── GIVEN MATERIAL ──

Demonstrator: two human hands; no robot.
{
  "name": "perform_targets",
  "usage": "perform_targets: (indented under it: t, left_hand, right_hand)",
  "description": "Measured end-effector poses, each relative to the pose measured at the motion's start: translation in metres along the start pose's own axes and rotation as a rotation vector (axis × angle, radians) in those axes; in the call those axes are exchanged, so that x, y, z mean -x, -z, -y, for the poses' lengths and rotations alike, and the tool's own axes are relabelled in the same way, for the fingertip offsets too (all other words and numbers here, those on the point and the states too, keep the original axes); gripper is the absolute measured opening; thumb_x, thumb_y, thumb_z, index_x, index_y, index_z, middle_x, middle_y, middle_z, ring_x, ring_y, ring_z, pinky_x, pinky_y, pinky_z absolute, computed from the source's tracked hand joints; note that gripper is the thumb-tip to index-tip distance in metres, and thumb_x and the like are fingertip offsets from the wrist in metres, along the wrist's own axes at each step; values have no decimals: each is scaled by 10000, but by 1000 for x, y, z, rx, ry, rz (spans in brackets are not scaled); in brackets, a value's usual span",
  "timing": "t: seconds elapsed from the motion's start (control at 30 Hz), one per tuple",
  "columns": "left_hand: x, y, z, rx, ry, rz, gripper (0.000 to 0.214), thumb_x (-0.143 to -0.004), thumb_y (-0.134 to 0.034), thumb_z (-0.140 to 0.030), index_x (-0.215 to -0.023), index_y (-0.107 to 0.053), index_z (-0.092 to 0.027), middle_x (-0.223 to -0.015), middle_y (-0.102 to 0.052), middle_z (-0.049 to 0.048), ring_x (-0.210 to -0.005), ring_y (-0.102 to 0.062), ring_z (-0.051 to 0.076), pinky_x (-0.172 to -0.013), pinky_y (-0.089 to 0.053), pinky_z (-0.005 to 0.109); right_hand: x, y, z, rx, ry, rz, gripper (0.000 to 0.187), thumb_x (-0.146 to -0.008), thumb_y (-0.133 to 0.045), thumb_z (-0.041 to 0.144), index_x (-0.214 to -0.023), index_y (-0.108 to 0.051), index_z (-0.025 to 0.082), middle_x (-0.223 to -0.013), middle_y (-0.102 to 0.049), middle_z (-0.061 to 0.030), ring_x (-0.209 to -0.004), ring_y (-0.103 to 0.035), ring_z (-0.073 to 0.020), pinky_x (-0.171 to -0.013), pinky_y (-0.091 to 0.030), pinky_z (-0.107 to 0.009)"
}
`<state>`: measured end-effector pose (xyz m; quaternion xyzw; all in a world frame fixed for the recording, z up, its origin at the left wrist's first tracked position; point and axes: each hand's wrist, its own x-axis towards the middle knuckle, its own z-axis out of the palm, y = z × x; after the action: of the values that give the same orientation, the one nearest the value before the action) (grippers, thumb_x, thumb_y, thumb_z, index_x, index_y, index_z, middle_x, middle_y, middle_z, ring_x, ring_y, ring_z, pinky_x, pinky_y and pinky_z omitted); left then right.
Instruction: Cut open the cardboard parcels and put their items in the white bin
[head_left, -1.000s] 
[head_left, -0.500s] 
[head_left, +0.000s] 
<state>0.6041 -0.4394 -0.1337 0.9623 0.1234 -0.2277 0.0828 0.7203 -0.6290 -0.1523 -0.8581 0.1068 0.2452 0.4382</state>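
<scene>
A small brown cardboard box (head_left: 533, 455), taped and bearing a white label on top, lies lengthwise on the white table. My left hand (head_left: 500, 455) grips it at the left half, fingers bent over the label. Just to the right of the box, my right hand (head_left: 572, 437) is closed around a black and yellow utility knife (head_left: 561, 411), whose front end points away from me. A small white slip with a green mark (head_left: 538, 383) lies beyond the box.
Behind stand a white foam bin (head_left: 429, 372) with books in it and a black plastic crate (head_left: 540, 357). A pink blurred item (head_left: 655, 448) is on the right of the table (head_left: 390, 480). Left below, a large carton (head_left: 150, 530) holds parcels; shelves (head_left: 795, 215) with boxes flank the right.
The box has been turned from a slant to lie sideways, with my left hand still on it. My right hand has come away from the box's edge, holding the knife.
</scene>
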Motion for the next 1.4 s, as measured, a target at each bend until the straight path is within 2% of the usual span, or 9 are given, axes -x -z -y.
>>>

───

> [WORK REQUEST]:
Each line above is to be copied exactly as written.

> [ANSWER FOR THE TASK]:
Demonstrator: two human hands; no robot.
{
  "name": "perform_targets",
  "usage": "perform_targets: (indented under it: t, left_hand, right_hand)",
  "description": "Measured end-effector poses, each relative to the pose measured at the motion's start: translation in metres along the start pose's own axes and rotation as a rotation vector (axis × angle, radians) in those axes; in the call those axes are exchanged, so that x, y, z mean -x, -z, -y, for the poses' lengths and rotations alike, and the tool's own axes are relabelled in the same way, for the fingertip offsets too (all other words and numbers here, those on the point and the states too, keep the original axes); gripper is the absolute measured opening; thumb_x, thumb_y, thumb_z, index_x, index_y, index_z, middle_x, middle_y, middle_z, ring_x, ring_y, ring_z, pinky_x, pinky_y, pinky_z absolute, computed from the source's tracked hand joints; note that gripper is the thumb-tip to index-tip distance in metres, and thumb_x and the like are fingertip offsets from the wrist in metres, along the wrist's own axes at each step; values have no decimals: each is scaled by 10000, but by 1000 for x, y, z, rx, ry, rz (spans in brackets are not scaled); in brackets, a value's usual span",
  "timing": "t: seconds elapsed from the motion's start (control at 30 Hz), one per tuple",
  "columns": "left_hand: x, y, z, rx, ry, rz, gripper (0.000 to 0.214), thumb_x (-0.143 to -0.004), thumb_y (-0.134 to 0.034), thumb_z (-0.140 to 0.030), index_x (-0.215 to -0.023), index_y (-0.107 to 0.053), index_z (-0.092 to 0.027), middle_x (-0.223 to -0.015), middle_y (-0.102 to 0.052), middle_z (-0.049 to 0.048), ring_x (-0.210 to -0.005), ring_y (-0.102 to 0.062), ring_z (-0.051 to 0.076), pinky_x (-0.172 to -0.013), pinky_y (-0.089 to 0.053), pinky_z (-0.005 to 0.109); right_hand: x, y, z, rx, ry, rz, gripper (0.000 to 0.187), thumb_x (-0.146 to -0.008), thumb_y (-0.133 to 0.045), thumb_z (-0.041 to 0.144), index_x (-0.214 to -0.023), index_y (-0.108 to 0.051), index_z (-0.025 to 0.082), middle_x (-0.223 to -0.013), middle_y (-0.102 to 0.049), middle_z (-0.061 to 0.030), ring_x (-0.209 to -0.004), ring_y (-0.103 to 0.035), ring_z (-0.073 to 0.020), pinky_x (-0.171 to -0.013), pinky_y (-0.091 to 0.030), pinky_z (-0.107 to 0.009)"
}
`<state>`: measured end-effector pose (xyz m; quaternion xyzw; all in a world frame fixed for the recording, z up, its origin at the left wrist's first tracked position; point and axes: each hand's wrist, its own x-axis towards the middle knuckle, its own z-axis out of the palm, y = z × x; after the action: of the values that give the same orientation, the one nearest the value before the action) (grippers, thumb_x, thumb_y, thumb_z, index_x, index_y, index_z, middle_x, middle_y, middle_z, ring_x, ring_y, ring_z, pinky_x, pinky_y and pinky_z omitted); left then right.
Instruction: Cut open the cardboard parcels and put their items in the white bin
[head_left, -1.000s] 
[head_left, -0.500s] 
[head_left, +0.000s] 
<state>0.6041 -0.4394 -0.1337 0.9623 0.1234 -0.2277 0.0828 0.7203 -0.6290 -0.1523 -0.8581 0.1068 0.2452 0.4382</state>
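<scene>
A small brown cardboard box (head_left: 533, 455), taped and bearing a white label on top, lies lengthwise on the white table. My left hand (head_left: 500, 455) grips it at the left half, fingers bent over the label. Just to the right of the box, my right hand (head_left: 572, 437) is closed around a black and yellow utility knife (head_left: 561, 411), whose front end points away from me. A small white slip with a green mark (head_left: 538, 383) lies beyond the box.
Behind stand a white foam bin (head_left: 429, 372) with books in it and a black plastic crate (head_left: 540, 357). A pink blurred item (head_left: 655, 448) is on the right of the table (head_left: 390, 480). Left below, a large carton (head_left: 150, 530) holds parcels; shelves (head_left: 795, 215) with boxes flank the right.
The box has been turned from a slant to lie sideways, with my left hand still on it. My right hand has come away from the box's edge, holding the knife.
</scene>
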Motion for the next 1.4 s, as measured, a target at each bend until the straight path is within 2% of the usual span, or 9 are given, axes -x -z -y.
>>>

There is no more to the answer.